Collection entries
-- Opening Marker --

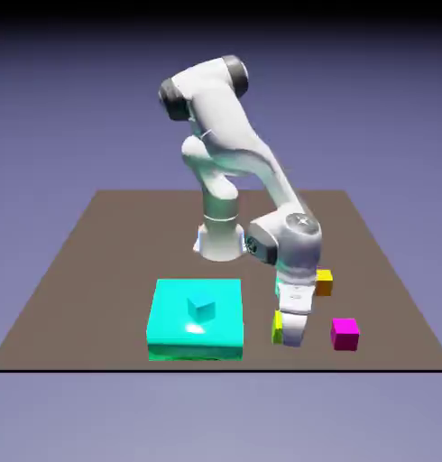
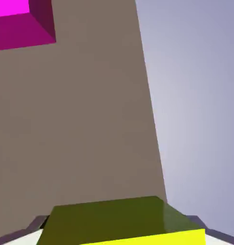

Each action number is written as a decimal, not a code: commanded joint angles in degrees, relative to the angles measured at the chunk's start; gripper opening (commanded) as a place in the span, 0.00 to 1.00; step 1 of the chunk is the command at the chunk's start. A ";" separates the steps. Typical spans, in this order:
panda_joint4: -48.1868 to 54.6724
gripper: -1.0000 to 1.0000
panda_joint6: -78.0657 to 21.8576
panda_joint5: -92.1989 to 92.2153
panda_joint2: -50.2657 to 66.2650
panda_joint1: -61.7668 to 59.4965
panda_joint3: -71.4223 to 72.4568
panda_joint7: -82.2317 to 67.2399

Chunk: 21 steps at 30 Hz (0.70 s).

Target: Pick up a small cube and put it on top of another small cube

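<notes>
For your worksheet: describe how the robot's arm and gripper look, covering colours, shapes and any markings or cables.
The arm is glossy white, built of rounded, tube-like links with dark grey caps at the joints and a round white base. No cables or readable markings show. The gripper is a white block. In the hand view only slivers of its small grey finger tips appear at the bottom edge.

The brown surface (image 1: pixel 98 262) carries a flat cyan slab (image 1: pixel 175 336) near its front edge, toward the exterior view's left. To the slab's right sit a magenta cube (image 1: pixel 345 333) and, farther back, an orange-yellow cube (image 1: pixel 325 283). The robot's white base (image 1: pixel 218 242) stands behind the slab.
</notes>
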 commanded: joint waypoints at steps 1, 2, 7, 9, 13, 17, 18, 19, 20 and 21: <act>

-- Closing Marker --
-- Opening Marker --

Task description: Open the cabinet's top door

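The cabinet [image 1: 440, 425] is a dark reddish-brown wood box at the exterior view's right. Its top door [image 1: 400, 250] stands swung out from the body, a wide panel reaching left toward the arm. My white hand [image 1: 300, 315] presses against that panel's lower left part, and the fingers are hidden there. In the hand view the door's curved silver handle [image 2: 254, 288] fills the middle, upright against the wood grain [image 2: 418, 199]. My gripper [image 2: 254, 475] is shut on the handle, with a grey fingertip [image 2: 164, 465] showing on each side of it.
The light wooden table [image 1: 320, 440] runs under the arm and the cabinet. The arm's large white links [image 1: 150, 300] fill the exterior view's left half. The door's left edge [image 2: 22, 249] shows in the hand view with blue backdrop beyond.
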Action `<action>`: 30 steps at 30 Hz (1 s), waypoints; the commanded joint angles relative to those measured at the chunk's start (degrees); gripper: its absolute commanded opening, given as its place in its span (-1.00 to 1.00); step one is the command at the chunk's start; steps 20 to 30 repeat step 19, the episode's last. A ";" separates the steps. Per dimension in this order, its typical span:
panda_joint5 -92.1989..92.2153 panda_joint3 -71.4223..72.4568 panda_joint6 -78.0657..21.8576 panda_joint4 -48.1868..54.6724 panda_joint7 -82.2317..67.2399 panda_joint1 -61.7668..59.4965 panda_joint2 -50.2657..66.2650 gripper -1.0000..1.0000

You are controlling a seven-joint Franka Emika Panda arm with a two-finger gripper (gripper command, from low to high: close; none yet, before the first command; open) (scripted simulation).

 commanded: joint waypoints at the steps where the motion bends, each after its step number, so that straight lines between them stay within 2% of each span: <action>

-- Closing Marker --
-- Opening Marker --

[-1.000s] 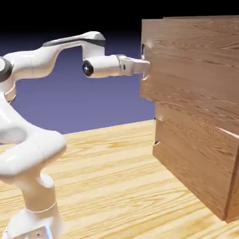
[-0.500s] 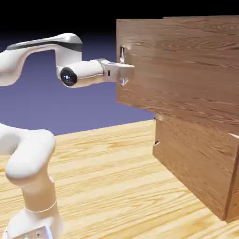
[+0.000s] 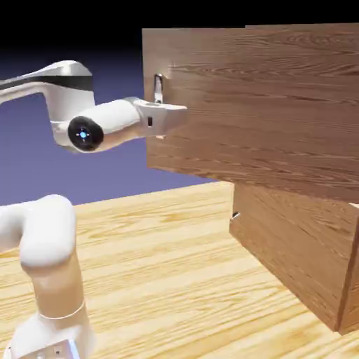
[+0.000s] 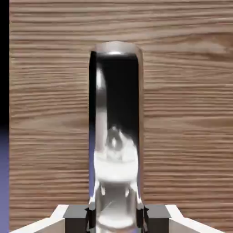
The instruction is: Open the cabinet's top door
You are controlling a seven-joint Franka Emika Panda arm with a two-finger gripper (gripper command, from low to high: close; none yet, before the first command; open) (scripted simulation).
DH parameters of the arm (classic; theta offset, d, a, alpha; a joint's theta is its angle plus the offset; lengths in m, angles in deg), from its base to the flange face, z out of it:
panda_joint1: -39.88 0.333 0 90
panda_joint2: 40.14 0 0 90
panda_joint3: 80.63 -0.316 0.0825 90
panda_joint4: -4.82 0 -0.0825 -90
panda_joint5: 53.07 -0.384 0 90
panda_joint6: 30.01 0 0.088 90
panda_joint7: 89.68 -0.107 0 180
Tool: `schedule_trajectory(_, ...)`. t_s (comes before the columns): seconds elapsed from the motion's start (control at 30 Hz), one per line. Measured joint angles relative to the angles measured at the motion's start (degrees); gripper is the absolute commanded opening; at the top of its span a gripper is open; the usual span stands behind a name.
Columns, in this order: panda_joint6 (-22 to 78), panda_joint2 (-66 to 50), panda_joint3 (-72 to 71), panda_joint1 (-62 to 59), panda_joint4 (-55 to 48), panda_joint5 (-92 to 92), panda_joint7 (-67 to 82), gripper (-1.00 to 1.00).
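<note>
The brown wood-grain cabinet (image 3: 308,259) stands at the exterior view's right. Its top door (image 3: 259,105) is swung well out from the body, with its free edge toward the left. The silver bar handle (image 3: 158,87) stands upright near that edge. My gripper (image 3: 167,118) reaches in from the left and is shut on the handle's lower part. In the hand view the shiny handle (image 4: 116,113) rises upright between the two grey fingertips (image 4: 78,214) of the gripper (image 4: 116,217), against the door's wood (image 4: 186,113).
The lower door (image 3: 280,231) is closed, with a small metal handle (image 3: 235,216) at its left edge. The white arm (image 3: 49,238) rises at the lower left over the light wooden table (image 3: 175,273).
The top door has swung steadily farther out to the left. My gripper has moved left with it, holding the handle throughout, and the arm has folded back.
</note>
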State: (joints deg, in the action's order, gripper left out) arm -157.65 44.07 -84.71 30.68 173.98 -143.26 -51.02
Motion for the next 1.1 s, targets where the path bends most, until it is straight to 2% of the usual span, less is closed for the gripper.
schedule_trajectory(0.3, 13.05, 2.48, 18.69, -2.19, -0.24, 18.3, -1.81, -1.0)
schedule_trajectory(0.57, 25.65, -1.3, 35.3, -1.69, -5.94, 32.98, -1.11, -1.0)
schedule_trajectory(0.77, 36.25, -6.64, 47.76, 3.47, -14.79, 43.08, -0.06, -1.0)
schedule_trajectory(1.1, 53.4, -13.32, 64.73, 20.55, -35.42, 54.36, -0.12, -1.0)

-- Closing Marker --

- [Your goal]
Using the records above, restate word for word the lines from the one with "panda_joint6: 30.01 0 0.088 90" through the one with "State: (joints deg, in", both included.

- [Completed task]
panda_joint6: 30.01 0 0.088 90
panda_joint7: 89.68 -0.107 0 180
Tool: `schedule_trajectory(_, ...)`. t_s (comes before the columns): seconds elapsed from the motion's start (control at 30 Hz), one per line. Measured joint angles relative to the angles measured at the motion's start (degrees); gripper is the absolute commanded opening; at the top of its span a gripper is open; the usual span stands behind a name.
Columns, in this order: panda_joint6 (-22 to 78), panda_joint2 (-66 to 50), panda_joint3 (-72 to 71), panda_joint1 (-62 to 59), panda_joint4 (-55 to 48), panda_joint5 (-92 to 92), panda_joint7 (-67 to 82), gripper (-1.00 to 1.00).
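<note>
The brown wood-grain cabinet (image 3: 308,259) stands at the exterior view's right. Its top door (image 3: 259,105) is swung well out from the body, with its free edge toward the left. The silver bar handle (image 3: 158,87) stands upright near that edge. My gripper (image 3: 167,118) reaches in from the left and is shut on the handle's lower part. In the hand view the shiny handle (image 4: 116,113) rises upright between the two grey fingertips (image 4: 78,214) of the gripper (image 4: 116,217), against the door's wood (image 4: 186,113).
The lower door (image 3: 280,231) is closed, with a small metal handle (image 3: 235,216) at its left edge. The white arm (image 3: 49,238) rises at the lower left over the light wooden table (image 3: 175,273).
The top door has swung steadily farther out to the left. My gripper has moved left with it, holding the handle throughout, and the arm has folded back.
</note>
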State: (joints deg, in the action's order, gripper left out) arm -157.65 44.07 -84.71 30.68 173.98 -143.26 -51.02

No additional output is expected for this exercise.